Media

Crude Alaska story

oil spill

The site of the oil spill/EPA photo

A leaking, Alaska oil well that sprayed some crude and then spewed gas for days on the North Slope of the Brooks Range has been shut down, and the world can rest easy.

Aside from generating some more bad press for London-based British Petroleum, this accident will likely slide into history as just one of the thousands of minor spills and leaks in the U.S. this year.

Given that the amount of oil was small – the Alaska Department of Environmental Conservation describes it as  “an initial spray of crude oil that impacted the well pad” – it will disappear into time once the catastrophe of this happening in the pristine wilds of that great American national park called Alaska passes.

Welcome to America’s odd relationship with oil, and the even stranger world of 21st Century news where certain narratives are expected to be followed, agendas color so much, and the easy often trumps the important.

First and foremost, an oil spill is easy.
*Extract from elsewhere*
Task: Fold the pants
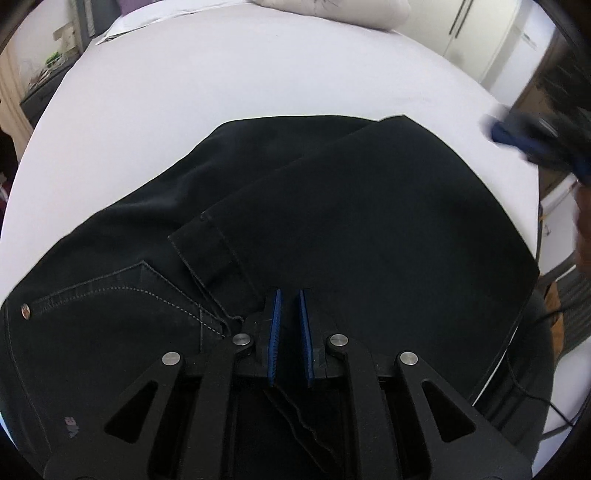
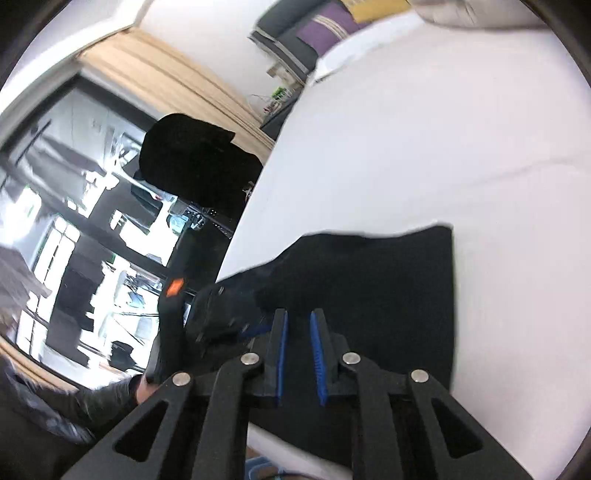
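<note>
Black pants [image 1: 332,206] lay folded on white bed [image 1: 221,74]; my left gripper [image 1: 290,295] and right gripper [image 2: 298,317] hovered nearly closed, holding nothing.

- The left wrist camera sits just behind the left gripper [image 1: 290,314] and looks steeply down along its fingers [image 1: 274,332], very near the black pants [image 1: 332,206] that fill the lower half of its view.
- Beyond the pants it takes in the white bed [image 1: 221,81] up to a pillow [image 1: 332,9] at the far edge.
- The right wrist camera sits behind the right gripper [image 2: 297,332], rolled sideways and tilted less steeply; it looks across the pants [image 2: 388,280] toward a window [image 2: 74,184] beside the bed [image 2: 424,140]. Its picture is blurred.
- Both views share the pants and the bed sheet around them.
- Each view catches the other gripper beside the pants: right gripper [image 1: 517,142], left gripper [image 2: 218,314].
</note>
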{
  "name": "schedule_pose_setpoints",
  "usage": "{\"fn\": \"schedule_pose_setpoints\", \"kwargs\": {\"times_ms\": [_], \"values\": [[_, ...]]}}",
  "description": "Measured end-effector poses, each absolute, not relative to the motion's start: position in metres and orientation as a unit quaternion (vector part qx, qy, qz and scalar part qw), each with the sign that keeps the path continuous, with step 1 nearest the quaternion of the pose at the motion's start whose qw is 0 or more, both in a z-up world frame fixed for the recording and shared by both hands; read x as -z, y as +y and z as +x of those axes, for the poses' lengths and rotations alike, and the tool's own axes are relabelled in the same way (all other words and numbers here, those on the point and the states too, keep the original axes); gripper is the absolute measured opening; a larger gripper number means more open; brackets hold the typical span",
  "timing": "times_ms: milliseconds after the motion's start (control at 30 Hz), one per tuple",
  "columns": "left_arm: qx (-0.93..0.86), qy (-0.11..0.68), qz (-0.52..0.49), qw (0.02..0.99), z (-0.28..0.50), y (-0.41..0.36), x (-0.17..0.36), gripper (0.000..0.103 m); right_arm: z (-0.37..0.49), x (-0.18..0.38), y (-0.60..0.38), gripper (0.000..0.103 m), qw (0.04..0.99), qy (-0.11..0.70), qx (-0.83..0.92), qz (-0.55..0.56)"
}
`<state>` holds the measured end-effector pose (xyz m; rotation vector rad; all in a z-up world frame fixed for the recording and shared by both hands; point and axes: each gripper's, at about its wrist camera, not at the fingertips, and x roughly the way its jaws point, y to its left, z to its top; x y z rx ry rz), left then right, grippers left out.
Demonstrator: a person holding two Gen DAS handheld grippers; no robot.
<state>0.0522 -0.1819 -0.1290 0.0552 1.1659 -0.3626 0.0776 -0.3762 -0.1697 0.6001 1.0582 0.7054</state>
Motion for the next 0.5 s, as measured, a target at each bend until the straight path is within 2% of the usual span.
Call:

It is the car crash of environmental news. Of nightly television news, it was once said “if it bleeds, it leads.” Of internet news today, it might be said that “if its spill, it kills.”

Or at least that is the case if the spill happens to be in pristine Alaska. Elsewhere? Who cares. But in Alaska, hostile yet vulnerable Alaska, the place in which every true environmentalist knows oil should never have been tapped to begin with….

Ugly messes

The oil spill at BPXA Drill Site 2, Well 3, shouldn’t have happened. No oil spill should. Not this one. Not any one of the 20 or so that can be expected somewhere else in the American oil patch today.  Not the one involving some kid changing oil in his car in the driveway of a home in middle America, or the fisherman doing the same in an Alaska port and spilling some overboard.

Few if any of the latter spills, however, make the news, or if they do it is only in passing. No journalists consider those stories worthy of the spotlight.

Even a gas blowout with a spray of oil that, as the Alaska Environmental Conservation reports,”did not leave the pad” would fail to make much news in the California, Louisiana, North Dakota, Texas, Oklahoma or other oil patches.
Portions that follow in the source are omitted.